I am not familiar with a project that does that specifically. However, you can easily perform that type of operation with git-filter-repo and its --commit-callback flag , which lets you modify commit objects with a custom Python snippet.

https://github.com/newren/git-filter-repo

this is great! I used to delete the entire repo and make a new one to get around accidentally checking in something huge. But it does give:

WARNING: git-filter-branch has a glut of gotchas generating mangled history

  rewrites.  Hit Ctrl-C before proceeding to abort, then use an

  alternative filtering tool such as 'git filter-repo'

  (https://github.com/newren/git-filter-repo/) instead.  See the

  filter-branch manual page for more details; to squelch this warning,

  set FILTER_BRANCH_SQUELCH_WARNING=1.
So the other option is:

git filter-repo --invert-paths --path path/to/file

Regarding git filter-branch, that big warning does point you to try git filter-repo [1] instead. In my experience, every case that I've need git filter-branch for (or BFG for a bit) has been handled easily and well (including performance-wise) by git filter-repo. Don't let the fact that it needs Python and is still a separate download from the git suite (in part because it needs Python and that is not otherwise a git suite dependency) dissuade you from using an easier and faster alternative to git filter-branch.

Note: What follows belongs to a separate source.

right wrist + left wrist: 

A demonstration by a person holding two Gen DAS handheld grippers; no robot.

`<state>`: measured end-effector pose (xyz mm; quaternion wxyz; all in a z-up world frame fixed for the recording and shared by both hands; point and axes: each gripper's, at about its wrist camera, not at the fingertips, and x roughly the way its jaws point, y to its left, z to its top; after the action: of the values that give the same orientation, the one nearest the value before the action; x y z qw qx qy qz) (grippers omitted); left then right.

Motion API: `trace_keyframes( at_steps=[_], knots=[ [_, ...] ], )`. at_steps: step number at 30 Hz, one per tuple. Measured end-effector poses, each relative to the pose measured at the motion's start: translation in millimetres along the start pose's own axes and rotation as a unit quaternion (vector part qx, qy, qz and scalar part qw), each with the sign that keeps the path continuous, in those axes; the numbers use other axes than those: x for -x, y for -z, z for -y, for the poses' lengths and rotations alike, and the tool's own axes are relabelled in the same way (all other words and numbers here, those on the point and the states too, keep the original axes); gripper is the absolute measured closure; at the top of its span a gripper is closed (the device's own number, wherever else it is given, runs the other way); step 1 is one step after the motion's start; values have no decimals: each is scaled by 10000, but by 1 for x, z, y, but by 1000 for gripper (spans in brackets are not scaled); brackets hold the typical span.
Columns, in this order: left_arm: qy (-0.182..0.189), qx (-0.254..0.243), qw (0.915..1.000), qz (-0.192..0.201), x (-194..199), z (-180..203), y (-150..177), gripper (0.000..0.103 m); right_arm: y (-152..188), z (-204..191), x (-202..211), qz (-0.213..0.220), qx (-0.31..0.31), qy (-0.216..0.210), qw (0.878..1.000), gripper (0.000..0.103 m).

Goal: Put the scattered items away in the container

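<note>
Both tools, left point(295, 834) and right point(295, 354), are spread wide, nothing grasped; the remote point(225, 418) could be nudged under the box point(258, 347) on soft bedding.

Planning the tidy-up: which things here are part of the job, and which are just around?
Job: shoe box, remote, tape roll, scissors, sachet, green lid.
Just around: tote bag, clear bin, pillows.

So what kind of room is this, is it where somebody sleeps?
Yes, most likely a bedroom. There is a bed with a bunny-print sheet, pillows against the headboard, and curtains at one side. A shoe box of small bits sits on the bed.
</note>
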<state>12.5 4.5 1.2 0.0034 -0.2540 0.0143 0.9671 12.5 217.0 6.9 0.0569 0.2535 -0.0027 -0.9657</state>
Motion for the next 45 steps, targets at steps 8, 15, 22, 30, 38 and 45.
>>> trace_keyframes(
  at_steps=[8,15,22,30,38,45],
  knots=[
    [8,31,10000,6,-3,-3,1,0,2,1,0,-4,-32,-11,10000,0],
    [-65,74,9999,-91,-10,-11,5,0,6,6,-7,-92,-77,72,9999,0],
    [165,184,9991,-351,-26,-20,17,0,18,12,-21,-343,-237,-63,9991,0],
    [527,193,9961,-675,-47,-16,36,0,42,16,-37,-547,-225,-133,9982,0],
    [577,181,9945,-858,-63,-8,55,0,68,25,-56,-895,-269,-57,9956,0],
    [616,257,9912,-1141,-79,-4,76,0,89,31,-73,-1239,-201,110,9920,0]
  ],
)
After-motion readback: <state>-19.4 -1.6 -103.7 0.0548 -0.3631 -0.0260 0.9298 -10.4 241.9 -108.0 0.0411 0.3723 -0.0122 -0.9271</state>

[1] https://github.com/newren/git-filter-repo

The problem is that outside of those five or six commands, Git gets really hard REALLY FAST.

Let's use a common scenario as an example. Let's say someone accidentally committed a password into your codebase six months ago and pushed to remote.

You can't delete just that commit because Git is a graph, so you have to modify the parent commit that contains the password _and every other commit after it_.

So you discover `git filter-branch` which runs a shell script against matching SHAs. You run `man git-filter-branch` or `git filter-branch --help` but discover that (a) it can use special environment variables, none of which are documented here, (b) you notice that there are different types of filters, i.e. `env-filter`, `index-filter`, `tree-filter`, all of which require intimate knowledge of how Git works to use it.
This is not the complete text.